### DESCRIPTION OF THE TASK
Each line of the entries below that includes "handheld" belongs in your answer.

### RECORDS TO PROCESS

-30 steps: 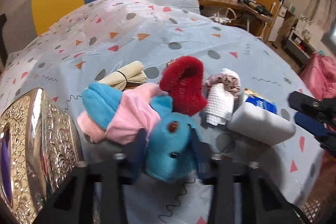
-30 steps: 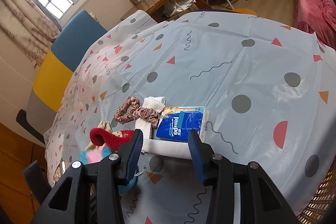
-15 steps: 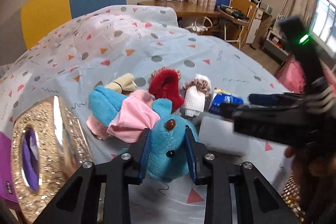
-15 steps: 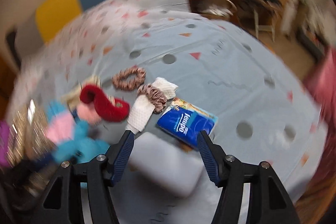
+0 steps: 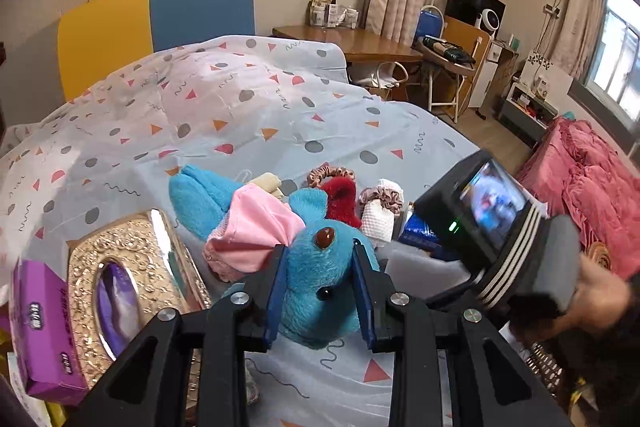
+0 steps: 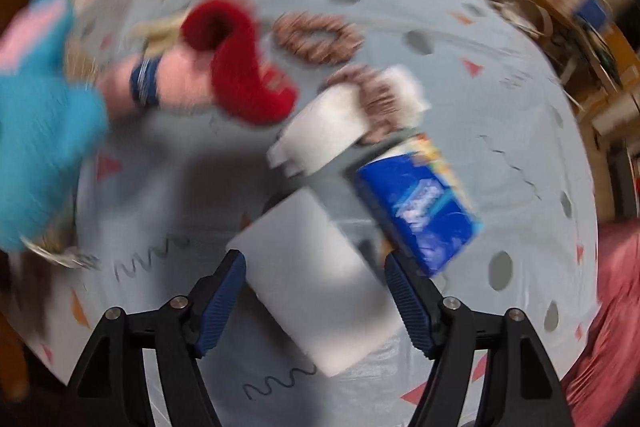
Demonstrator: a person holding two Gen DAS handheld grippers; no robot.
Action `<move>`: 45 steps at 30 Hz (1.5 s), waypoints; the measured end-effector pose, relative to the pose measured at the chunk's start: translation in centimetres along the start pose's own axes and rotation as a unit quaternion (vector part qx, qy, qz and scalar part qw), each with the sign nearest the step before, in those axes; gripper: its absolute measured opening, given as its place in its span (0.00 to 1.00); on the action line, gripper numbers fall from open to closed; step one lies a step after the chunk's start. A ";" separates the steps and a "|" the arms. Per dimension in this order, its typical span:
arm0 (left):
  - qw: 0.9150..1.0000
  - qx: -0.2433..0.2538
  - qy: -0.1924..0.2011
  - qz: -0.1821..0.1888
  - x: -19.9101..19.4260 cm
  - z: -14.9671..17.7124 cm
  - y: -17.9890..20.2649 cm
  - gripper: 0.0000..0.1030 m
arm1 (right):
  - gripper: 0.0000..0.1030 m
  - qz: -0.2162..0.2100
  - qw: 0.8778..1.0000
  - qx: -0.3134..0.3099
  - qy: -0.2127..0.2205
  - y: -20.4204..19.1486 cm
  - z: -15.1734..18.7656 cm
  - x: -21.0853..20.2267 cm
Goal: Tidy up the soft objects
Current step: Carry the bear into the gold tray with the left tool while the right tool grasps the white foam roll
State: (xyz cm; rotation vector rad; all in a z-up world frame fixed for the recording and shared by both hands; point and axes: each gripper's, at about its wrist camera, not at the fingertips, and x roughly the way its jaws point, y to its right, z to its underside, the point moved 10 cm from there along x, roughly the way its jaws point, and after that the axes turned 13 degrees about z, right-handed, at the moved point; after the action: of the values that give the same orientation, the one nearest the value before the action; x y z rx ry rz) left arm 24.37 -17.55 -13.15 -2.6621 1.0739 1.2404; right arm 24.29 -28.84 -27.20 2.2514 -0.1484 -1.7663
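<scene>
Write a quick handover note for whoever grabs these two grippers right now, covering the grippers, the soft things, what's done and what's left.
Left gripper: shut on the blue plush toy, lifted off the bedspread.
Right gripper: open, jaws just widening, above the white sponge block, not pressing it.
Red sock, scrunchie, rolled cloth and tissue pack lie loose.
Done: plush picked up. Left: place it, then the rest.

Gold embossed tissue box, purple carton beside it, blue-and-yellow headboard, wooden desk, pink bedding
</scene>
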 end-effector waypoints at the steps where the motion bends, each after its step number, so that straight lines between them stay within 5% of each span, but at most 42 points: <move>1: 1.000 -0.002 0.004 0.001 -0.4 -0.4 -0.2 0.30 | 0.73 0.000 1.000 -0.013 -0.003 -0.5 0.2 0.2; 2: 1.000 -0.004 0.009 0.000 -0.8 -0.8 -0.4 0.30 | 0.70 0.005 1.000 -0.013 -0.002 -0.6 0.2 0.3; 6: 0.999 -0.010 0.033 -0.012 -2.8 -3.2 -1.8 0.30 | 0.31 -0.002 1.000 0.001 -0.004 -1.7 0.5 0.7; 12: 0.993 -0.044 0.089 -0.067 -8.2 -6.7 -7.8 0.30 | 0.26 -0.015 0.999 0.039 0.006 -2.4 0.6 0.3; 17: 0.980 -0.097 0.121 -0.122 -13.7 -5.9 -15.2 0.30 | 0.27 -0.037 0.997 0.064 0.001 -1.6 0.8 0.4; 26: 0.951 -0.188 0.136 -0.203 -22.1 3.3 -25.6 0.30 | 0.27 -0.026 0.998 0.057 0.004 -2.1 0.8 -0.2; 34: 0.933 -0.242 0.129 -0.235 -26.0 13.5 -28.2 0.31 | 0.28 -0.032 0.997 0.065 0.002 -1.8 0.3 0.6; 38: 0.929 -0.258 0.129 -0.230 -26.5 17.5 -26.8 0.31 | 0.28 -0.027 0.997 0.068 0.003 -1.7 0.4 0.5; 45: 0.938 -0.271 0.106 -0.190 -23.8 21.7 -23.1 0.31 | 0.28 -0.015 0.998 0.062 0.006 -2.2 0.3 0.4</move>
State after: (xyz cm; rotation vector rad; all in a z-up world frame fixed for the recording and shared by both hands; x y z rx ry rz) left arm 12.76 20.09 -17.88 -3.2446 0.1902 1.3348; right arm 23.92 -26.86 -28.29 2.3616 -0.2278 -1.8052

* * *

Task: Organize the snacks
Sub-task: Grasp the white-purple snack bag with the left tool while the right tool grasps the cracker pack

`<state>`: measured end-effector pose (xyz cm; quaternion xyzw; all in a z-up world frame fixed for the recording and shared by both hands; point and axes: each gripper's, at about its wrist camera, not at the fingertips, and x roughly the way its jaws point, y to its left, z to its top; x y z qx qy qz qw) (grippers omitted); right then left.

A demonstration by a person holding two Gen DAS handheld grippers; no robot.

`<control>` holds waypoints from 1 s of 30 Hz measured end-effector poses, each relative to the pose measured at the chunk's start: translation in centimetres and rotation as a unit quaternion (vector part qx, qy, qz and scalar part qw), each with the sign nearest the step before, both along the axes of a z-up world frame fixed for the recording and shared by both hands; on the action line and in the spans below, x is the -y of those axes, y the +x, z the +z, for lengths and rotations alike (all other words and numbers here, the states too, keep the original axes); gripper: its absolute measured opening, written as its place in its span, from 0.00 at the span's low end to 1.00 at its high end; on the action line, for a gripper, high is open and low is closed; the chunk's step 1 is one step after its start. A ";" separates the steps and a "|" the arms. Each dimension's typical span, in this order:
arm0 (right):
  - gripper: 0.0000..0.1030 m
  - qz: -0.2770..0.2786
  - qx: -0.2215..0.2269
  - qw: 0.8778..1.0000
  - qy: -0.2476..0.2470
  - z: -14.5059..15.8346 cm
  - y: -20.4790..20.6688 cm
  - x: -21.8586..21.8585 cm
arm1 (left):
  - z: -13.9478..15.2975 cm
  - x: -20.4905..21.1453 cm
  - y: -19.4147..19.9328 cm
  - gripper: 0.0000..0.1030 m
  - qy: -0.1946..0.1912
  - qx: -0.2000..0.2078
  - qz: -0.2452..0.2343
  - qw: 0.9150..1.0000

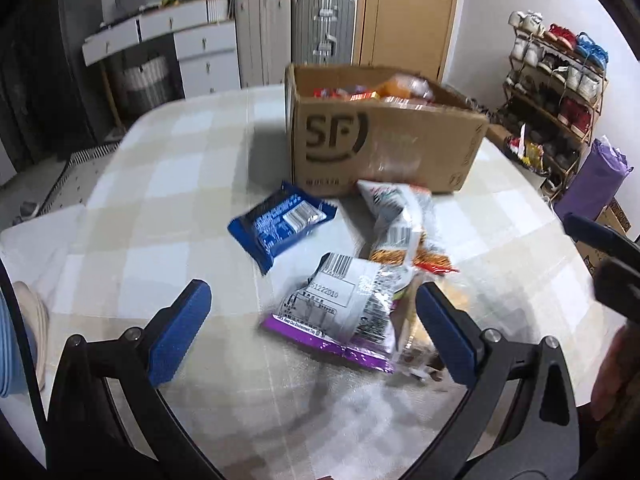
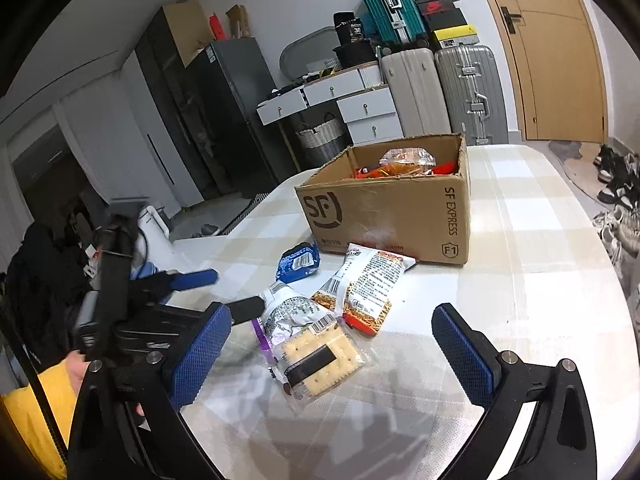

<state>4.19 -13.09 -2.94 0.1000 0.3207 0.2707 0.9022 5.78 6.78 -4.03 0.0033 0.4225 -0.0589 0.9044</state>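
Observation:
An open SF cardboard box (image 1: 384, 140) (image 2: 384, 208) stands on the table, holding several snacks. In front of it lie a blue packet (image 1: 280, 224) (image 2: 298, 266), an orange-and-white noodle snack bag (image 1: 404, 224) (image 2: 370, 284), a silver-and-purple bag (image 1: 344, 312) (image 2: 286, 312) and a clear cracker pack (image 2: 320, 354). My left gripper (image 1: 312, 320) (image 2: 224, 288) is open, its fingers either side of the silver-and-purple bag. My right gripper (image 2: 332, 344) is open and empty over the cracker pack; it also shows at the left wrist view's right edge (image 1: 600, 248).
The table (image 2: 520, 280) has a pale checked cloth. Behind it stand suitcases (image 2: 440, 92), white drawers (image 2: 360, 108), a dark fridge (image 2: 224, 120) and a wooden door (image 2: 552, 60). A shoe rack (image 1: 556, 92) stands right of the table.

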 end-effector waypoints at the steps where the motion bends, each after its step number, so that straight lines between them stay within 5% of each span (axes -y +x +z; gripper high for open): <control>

### SOLUTION
Demonstrator: a person holding two Gen DAS handheld grippers; no robot.
A demonstration by a person holding two Gen DAS handheld grippers; no robot.

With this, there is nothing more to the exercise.